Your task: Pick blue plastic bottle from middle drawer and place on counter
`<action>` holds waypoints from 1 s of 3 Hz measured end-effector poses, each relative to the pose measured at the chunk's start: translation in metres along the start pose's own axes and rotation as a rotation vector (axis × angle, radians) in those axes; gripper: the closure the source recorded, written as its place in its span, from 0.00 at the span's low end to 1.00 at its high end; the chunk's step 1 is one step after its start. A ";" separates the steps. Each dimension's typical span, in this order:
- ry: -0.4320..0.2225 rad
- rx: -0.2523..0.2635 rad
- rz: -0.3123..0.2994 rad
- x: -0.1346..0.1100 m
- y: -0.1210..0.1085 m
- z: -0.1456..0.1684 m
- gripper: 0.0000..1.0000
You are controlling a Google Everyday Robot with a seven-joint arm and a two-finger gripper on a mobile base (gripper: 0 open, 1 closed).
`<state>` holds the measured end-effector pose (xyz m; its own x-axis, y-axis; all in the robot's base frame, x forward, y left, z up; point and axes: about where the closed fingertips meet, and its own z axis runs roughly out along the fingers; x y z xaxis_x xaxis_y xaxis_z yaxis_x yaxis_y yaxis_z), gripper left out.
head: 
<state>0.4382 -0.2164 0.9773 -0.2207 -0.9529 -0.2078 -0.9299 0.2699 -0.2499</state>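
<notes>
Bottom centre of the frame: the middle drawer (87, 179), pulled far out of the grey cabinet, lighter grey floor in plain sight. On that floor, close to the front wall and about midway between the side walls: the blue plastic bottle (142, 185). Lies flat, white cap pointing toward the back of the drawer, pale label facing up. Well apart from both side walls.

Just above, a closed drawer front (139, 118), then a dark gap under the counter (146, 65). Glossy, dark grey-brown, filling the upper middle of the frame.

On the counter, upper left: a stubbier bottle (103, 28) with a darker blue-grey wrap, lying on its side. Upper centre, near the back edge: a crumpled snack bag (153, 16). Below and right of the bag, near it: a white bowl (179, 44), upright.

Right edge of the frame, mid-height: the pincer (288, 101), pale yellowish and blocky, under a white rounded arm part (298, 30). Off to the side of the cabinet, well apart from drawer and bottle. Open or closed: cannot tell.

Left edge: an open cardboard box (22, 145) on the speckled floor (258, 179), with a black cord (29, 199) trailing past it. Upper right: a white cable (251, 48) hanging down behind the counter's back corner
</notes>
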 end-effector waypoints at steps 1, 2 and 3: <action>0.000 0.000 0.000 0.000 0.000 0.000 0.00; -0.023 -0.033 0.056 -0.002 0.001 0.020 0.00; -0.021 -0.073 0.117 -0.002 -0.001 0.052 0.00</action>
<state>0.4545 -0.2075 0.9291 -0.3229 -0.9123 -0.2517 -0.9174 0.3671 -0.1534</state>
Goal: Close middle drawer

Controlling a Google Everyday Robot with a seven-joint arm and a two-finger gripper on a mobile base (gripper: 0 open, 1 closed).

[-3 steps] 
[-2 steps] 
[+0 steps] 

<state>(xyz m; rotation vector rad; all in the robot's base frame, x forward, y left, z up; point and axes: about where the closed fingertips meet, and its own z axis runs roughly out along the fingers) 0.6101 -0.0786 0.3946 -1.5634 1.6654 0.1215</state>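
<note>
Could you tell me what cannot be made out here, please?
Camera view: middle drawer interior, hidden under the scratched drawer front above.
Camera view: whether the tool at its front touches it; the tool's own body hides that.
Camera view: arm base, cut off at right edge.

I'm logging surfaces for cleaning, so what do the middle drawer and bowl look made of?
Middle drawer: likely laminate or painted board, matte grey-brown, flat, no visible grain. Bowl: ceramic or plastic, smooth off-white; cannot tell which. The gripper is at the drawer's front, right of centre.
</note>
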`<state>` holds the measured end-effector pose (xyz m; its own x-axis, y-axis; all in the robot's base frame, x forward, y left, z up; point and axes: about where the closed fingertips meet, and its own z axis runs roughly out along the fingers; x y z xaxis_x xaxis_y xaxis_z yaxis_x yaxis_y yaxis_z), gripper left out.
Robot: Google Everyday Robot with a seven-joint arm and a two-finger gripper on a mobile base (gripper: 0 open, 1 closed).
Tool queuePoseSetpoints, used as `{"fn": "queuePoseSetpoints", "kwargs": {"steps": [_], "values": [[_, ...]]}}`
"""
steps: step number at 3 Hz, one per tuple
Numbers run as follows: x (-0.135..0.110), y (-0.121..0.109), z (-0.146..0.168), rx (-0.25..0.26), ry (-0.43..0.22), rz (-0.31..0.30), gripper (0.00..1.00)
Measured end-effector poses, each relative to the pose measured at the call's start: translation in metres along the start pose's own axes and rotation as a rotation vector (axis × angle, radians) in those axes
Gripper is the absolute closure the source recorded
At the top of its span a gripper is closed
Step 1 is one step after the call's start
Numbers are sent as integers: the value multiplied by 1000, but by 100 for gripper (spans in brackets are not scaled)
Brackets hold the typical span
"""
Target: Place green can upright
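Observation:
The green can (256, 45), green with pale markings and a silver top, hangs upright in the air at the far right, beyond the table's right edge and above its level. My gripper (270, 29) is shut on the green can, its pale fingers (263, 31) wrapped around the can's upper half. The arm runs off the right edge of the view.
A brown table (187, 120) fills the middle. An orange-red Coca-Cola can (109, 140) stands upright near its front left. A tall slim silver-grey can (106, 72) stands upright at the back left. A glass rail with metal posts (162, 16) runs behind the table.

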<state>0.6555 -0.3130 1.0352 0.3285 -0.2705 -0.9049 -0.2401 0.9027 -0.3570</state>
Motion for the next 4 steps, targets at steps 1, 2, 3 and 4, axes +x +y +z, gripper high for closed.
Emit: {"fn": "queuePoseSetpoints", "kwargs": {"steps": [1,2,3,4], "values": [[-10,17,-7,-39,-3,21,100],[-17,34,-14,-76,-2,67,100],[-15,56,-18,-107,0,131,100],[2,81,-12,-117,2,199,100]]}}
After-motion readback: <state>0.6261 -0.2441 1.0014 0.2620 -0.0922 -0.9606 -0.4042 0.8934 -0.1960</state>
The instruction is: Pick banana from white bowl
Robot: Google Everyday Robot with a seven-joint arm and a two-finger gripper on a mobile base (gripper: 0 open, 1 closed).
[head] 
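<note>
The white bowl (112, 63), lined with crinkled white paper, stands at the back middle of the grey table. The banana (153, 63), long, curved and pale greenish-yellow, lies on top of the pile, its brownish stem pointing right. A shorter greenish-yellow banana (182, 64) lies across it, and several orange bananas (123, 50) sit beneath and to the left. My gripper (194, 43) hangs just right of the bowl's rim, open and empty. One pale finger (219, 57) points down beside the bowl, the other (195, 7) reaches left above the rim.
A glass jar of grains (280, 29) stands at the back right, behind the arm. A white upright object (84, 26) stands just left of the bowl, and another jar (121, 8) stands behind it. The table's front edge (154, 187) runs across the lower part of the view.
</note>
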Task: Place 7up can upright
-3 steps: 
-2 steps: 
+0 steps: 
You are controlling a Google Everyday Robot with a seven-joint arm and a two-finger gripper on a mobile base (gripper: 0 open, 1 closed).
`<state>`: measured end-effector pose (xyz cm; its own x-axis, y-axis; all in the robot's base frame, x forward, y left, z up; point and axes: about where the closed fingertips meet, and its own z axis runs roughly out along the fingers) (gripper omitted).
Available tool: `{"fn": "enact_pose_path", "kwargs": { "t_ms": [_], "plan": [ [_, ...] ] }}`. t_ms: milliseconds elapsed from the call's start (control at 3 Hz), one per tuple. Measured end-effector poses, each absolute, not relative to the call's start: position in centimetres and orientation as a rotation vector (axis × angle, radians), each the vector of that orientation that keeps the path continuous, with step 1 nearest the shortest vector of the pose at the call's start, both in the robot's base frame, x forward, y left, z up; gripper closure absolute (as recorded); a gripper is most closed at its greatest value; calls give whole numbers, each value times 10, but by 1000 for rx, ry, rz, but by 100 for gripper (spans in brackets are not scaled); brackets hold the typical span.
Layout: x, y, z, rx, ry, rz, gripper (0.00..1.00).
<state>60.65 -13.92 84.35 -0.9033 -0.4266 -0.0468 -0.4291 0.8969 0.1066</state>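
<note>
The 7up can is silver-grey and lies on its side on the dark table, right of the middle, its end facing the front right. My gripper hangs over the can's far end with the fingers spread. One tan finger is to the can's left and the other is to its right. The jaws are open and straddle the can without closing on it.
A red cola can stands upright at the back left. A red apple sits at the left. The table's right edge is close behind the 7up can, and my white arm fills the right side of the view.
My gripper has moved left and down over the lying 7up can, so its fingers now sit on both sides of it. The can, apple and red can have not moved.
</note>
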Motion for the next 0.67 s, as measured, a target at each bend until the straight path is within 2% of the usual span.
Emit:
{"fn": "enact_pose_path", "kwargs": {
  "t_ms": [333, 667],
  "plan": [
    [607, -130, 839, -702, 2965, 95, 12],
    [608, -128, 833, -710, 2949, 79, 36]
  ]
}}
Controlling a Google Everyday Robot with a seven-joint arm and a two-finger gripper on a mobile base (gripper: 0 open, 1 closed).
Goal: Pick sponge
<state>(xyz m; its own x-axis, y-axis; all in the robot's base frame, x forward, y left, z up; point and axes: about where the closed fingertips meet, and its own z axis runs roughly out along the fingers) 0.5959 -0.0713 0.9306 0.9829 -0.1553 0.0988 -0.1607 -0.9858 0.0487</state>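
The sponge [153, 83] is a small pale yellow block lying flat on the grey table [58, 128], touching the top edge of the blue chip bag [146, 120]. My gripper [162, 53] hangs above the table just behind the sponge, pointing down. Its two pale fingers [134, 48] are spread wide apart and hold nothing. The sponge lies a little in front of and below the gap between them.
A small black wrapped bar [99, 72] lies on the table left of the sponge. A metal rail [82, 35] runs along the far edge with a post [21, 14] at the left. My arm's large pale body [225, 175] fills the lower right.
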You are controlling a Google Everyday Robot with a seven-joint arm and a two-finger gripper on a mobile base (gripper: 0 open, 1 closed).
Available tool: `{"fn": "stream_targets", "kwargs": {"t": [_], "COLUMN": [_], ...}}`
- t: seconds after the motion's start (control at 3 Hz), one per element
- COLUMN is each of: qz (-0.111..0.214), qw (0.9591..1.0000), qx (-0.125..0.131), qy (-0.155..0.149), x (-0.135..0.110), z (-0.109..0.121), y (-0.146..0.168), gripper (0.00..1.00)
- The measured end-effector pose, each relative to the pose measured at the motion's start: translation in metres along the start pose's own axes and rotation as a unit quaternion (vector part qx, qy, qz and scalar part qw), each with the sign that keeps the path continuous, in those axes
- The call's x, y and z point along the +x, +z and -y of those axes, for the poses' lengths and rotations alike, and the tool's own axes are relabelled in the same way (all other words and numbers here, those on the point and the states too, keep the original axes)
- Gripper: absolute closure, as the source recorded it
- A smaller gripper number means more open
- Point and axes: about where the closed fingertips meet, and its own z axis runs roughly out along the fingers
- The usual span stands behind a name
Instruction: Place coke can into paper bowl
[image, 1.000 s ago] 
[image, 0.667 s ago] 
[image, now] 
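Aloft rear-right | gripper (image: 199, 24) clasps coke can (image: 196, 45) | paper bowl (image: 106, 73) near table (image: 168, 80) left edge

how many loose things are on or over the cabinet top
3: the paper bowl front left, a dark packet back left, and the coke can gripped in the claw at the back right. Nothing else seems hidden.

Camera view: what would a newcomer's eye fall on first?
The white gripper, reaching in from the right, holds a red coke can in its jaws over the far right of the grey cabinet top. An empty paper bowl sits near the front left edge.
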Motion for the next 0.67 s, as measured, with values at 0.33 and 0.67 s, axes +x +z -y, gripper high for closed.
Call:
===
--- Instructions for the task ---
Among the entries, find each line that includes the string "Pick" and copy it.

--- Result ---
Your task: Pick blue plastic bottle from middle drawer and place on counter
The instruction is: Pick banana from white bowl
Goal: Pick sponge

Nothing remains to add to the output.